- **Assigned task**
Transcribe the whole listing below without changing a word, but leave out every image.

- **Input data**

☆ ☆ ☆ ☆ ☆

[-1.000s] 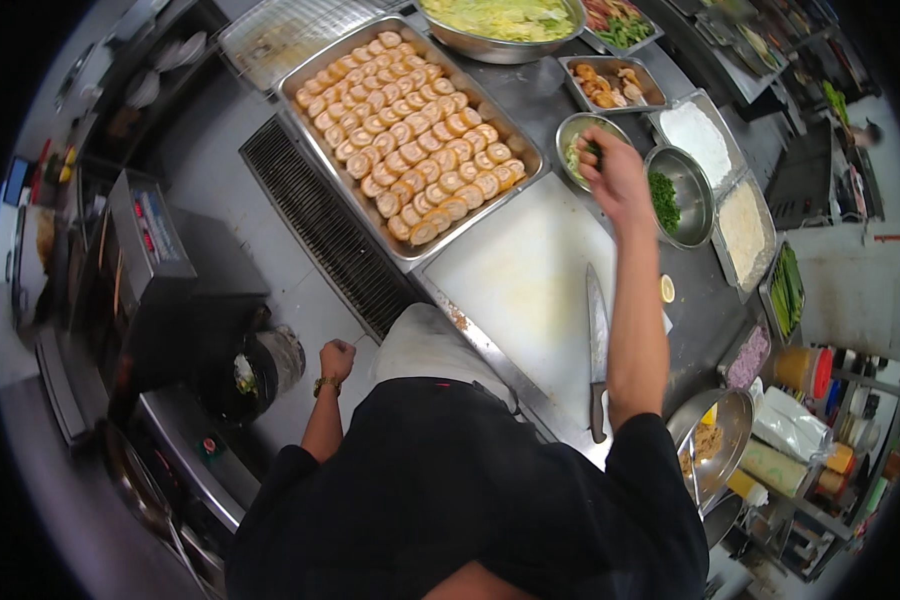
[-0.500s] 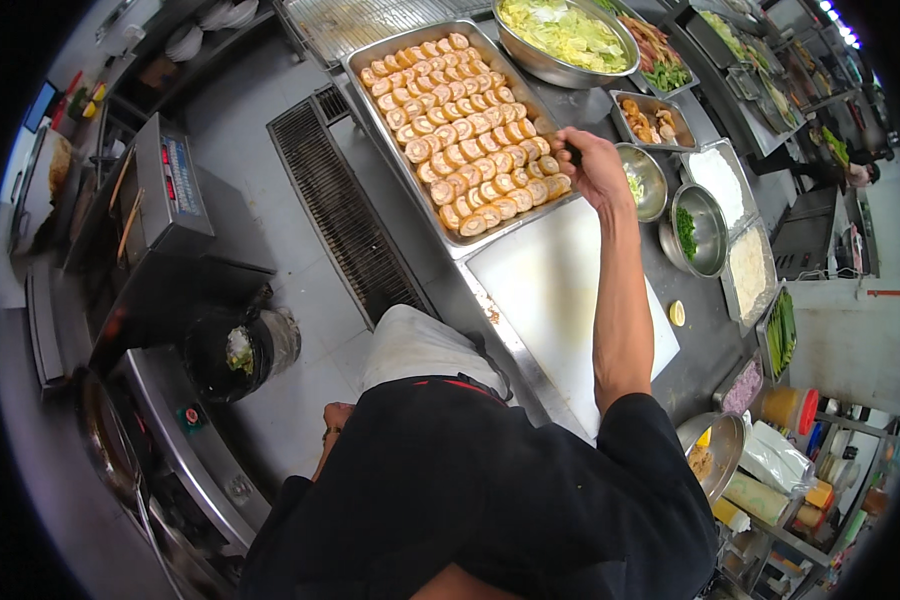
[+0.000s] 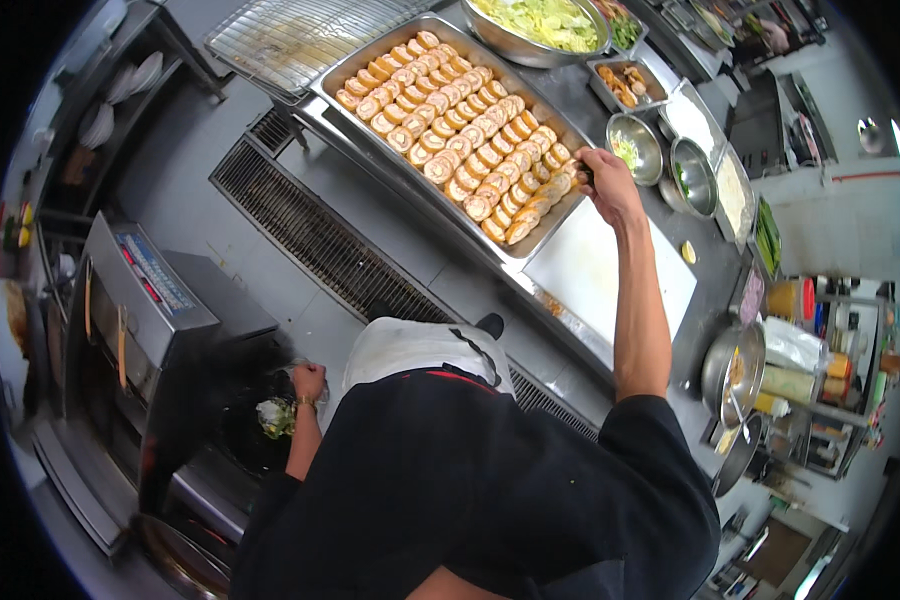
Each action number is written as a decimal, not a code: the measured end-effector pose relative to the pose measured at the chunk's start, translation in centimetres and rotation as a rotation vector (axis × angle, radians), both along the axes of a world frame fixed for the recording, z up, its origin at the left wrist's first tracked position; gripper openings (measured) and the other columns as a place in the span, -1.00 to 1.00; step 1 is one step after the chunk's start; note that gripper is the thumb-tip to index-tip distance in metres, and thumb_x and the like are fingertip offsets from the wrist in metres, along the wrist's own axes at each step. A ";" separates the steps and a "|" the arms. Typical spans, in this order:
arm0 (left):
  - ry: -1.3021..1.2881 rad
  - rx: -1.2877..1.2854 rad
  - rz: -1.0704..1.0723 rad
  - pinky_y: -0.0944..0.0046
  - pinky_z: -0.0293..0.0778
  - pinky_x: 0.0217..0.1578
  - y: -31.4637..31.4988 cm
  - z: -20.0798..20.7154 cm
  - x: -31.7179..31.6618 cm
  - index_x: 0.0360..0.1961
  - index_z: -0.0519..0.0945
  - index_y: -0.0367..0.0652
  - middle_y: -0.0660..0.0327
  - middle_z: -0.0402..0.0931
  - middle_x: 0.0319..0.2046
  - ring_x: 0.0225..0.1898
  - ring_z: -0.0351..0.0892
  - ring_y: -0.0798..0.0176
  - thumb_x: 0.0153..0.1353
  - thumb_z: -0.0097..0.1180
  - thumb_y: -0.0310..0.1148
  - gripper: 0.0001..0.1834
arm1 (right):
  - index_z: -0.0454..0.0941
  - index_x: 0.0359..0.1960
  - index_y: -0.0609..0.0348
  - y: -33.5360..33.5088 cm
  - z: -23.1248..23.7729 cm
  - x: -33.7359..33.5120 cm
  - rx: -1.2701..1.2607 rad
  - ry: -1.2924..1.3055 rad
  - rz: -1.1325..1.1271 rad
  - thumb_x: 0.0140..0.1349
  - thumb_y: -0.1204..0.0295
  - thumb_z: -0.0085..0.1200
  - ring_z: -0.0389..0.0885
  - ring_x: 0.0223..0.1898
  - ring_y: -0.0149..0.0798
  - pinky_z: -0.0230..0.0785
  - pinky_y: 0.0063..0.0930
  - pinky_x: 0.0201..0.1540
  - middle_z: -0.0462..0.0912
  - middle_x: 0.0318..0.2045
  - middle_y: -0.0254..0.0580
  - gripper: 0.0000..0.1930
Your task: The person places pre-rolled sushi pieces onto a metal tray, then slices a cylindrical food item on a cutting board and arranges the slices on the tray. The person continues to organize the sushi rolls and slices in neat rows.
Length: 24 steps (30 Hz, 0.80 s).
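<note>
My right hand (image 3: 608, 188) is closed with its thumb and fingers on the rim at one corner of a large metal tray (image 3: 370, 150). Rows of sliced rolls (image 3: 460, 125) with pale, spiralled cut faces fill this tray. One end of it lies over a white cutting board (image 3: 610, 275). Down at my left, my left hand (image 3: 308, 382) is low beside the rim of a black-lined bin (image 3: 245, 440) with pale and green scraps inside. Its fingers look curled; whatever they hold is hidden.
A wire rack (image 3: 290, 45) stands beyond the tray. Farther along the counter are a bowl of cut cabbage (image 3: 540, 25), a small tray of browned pieces (image 3: 625, 85), steel bowls (image 3: 692, 178) and a lemon wedge (image 3: 688, 252). A floor drain grate (image 3: 310, 230) runs between counter and cooker (image 3: 150, 280).
My left hand has moved out from beside my body to the bin. The tray covers more of the cutting board, with my right hand still at its rim. The view has turned.
</note>
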<state>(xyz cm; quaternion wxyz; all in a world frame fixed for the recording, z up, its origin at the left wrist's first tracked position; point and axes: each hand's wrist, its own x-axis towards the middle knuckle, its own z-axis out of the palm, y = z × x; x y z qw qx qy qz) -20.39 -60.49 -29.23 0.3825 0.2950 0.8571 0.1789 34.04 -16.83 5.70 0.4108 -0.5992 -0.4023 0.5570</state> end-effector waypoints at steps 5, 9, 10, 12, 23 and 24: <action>0.106 -0.040 -0.047 0.00 0.72 -0.25 5.9 0.0 -9.2 -0.42 0.77 -0.30 -0.02 0.76 -0.52 -0.42 0.84 0.03 0.20 0.38 -0.31 -0.77 | 0.66 -0.04 0.38 0.5 0.3 -1.0 -0.010 0.045 -0.203 0.60 0.43 0.11 0.50 -0.41 -0.45 0.31 -0.53 -0.48 0.64 -0.28 -0.25 -0.79; 0.022 -0.053 -0.031 0.00 0.72 -0.22 8.0 0.6 -11.0 -0.40 0.77 -0.31 -0.04 0.77 -0.51 -0.39 0.85 -0.02 0.21 0.37 -0.31 -0.77 | 0.68 -0.10 0.33 3.4 0.6 -2.0 0.056 0.025 -0.266 0.61 0.41 0.12 0.49 -0.43 -0.44 0.32 -0.49 -0.45 0.66 -0.26 -0.29 -0.80; 0.012 -0.003 -0.065 0.01 0.72 -0.22 8.5 0.7 -11.0 -0.40 0.77 -0.31 -0.03 0.77 -0.51 -0.39 0.85 -0.01 0.20 0.37 -0.31 -0.77 | 0.68 -0.11 0.31 4.5 0.7 -2.3 0.091 0.012 -0.277 0.61 0.41 0.12 0.48 -0.44 -0.45 0.32 -0.48 -0.44 0.65 -0.27 -0.30 -0.80; -0.043 -0.051 -0.053 0.01 0.71 -0.21 8.5 0.6 -10.0 -0.40 0.76 -0.33 -0.03 0.77 -0.51 -0.40 0.84 -0.01 0.20 0.38 -0.30 -0.75 | 0.68 -0.13 0.29 6.5 0.8 -2.7 0.116 -0.021 -0.273 0.61 0.41 0.12 0.48 -0.43 -0.45 0.32 -0.48 -0.42 0.65 -0.29 -0.32 -0.80; 0.035 -0.069 -0.165 -0.01 0.66 -0.30 3.9 1.7 -6.0 -0.51 0.71 -0.31 -0.02 0.73 -0.55 -0.47 0.79 0.00 0.14 0.41 -0.30 -0.74 | 0.70 -0.07 0.32 11.6 -1.0 -7.6 0.044 -0.193 -0.048 0.63 0.38 0.10 0.53 -0.36 -0.41 0.42 -0.44 -0.34 0.66 -0.29 -0.30 -0.77; 0.032 -0.059 -0.142 -0.02 0.65 -0.31 3.7 1.7 -5.5 -0.53 0.69 -0.30 -0.01 0.72 -0.56 -0.49 0.77 0.00 0.14 0.41 -0.30 -0.73 | 0.67 -0.07 0.32 11.6 -1.1 -8.4 0.031 -0.210 0.094 0.66 0.40 0.07 0.50 -0.39 -0.45 0.38 -0.52 -0.37 0.62 -0.32 -0.33 -0.79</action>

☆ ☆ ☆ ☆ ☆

- **Answer for the task**
[-1.000s] 
[-0.500s] 
[+0.000s] 
Each action number is written as a decimal, not a code: the measured end-effector pose relative to the pose measured at the chunk's start, translation in centimetres and rotation as a rotation vector (axis × angle, radians), both along the axes of a world frame fixed for the recording, z up, its origin at the left wrist's first tracked position; gripper openings (measured) and the other columns as a place in the span, -1.00 to 1.00; step 1 is one step after the chunk's start; note that gripper is the thumb-tip to index-tip distance in metres, and thumb_x and the like are fingertip offsets from the wrist in metres, along the wrist's own axes at each step. A ";" separates the steps and a "|" the arms. Typical spans, in this order:
arm0 (left):
  - ry: -1.3021..1.2881 rad
  - rx: -1.2877..1.2854 rad
  - rz: -1.0704..1.0723 rad
  - pinky_y: -0.0944..0.0046
  - pinky_z: -0.0293..0.0778
  - pinky_x: 0.0217..0.1578
  - y: -31.4637..31.4988 cm
  - z: -20.0798..20.7154 cm
  - x: -31.7179..31.6618 cm
  - index_x: 0.0360..0.1961
  - index_z: -0.0519..0.0945
  - index_y: -0.0367..0.0652
  - middle_y: -0.0660..0.0327
  - middle_z: -0.0402..0.0931
  - middle_x: 0.0319..0.2046
  - ring_x: 0.0225..0.1898
  - ring_z: -0.0351..0.0892
  - ring_y: -0.0798..0.0176
  - thumb_x: 0.0153..0.1353
  - thumb_z: -0.0097..0.1180
  - thumb_y: -0.0310..0.1148
  - gripper: 0.0001..0.1834
arm1 (right):
  - index_z: -0.0454..0.0941
  - index_x: 0.0359..0.1960
  - index_y: -0.0609..0.0348
  - y: -33.5360..33.5088 cm
  - z: -23.1248..23.7729 cm
  - x: -33.7359..33.5120 cm
  - rx: -1.2701..1.2607 rad
  - ry: -1.2924..1.3055 rad
  - rz: -1.1325..1.1271 rad
  - thumb_x: 0.0140..0.1349
  - thumb_y: -0.1204..0.0295
  - thumb_z: -0.0085..0.1200
  - ring_z: -0.0389..0.0885
  - ring_x: 0.0223..0.1898
  - ring_y: -0.0149..0.0798
  - pinky_z: -0.0230..0.0785
  - pinky_y: 0.0063..0.0930
  - pinky_x: 0.0201..0.1540
  - middle_z: -0.0462..0.0912
  - middle_x: 0.0318..0.2045
  - middle_y: -0.0254..0.0580
  - gripper: 0.0000..0.1930
Your task: The person places pre-rolled sushi pieces onto a metal tray, then slices a cylindrical food item on a cutting board and arranges the slices on the tray. The person continues to organize the sushi rolls and slices in neat rows.
Length: 24 steps (30 Hz, 0.80 s).
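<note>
My right hand (image 3: 608, 188) is closed with its thumb and fingers on the rim at one corner of a large metal tray (image 3: 370, 150). Rows of sliced rolls (image 3: 460, 125) with pale, spiralled cut faces fill this tray. One end of it lies over a white cutting board (image 3: 610, 275). Down at my left, my left hand (image 3: 308, 382) is low beside the rim of a black-lined bin (image 3: 245, 440) with pale and green scraps inside. Its fingers look curled; whatever they hold is hidden.
A wire rack (image 3: 290, 45) stands beyond the tray. Farther along the counter are a bowl of cut cabbage (image 3: 540, 25), a small tray of browned pieces (image 3: 625, 85), steel bowls (image 3: 692, 178) and a lemon wedge (image 3: 688, 252). A floor drain grate (image 3: 310, 230) runs between counter and cooker (image 3: 150, 280).
My left hand has moved out from beside my body to the bin. The tray covers more of the cutting board, with my right hand still at its rim. The view has turned.
</note>
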<state>(xyz cm; quaternion wxyz; all in a world frame fixed for the recording, z up, its origin at the left wrist's first tracked position; point and axes: each hand's wrist, its own x-axis towards the middle knuckle, its own z-axis out of the palm, y = z × x; x y z qw qx qy qz) -20.39 -60.49 -29.23 0.3825 0.2950 0.8571 0.1789 34.04 -16.83 5.70 0.4108 -0.5992 -0.4023 0.5570</state> end-effector waypoints at steps 5, 9, 10, 12, 23 and 24: <action>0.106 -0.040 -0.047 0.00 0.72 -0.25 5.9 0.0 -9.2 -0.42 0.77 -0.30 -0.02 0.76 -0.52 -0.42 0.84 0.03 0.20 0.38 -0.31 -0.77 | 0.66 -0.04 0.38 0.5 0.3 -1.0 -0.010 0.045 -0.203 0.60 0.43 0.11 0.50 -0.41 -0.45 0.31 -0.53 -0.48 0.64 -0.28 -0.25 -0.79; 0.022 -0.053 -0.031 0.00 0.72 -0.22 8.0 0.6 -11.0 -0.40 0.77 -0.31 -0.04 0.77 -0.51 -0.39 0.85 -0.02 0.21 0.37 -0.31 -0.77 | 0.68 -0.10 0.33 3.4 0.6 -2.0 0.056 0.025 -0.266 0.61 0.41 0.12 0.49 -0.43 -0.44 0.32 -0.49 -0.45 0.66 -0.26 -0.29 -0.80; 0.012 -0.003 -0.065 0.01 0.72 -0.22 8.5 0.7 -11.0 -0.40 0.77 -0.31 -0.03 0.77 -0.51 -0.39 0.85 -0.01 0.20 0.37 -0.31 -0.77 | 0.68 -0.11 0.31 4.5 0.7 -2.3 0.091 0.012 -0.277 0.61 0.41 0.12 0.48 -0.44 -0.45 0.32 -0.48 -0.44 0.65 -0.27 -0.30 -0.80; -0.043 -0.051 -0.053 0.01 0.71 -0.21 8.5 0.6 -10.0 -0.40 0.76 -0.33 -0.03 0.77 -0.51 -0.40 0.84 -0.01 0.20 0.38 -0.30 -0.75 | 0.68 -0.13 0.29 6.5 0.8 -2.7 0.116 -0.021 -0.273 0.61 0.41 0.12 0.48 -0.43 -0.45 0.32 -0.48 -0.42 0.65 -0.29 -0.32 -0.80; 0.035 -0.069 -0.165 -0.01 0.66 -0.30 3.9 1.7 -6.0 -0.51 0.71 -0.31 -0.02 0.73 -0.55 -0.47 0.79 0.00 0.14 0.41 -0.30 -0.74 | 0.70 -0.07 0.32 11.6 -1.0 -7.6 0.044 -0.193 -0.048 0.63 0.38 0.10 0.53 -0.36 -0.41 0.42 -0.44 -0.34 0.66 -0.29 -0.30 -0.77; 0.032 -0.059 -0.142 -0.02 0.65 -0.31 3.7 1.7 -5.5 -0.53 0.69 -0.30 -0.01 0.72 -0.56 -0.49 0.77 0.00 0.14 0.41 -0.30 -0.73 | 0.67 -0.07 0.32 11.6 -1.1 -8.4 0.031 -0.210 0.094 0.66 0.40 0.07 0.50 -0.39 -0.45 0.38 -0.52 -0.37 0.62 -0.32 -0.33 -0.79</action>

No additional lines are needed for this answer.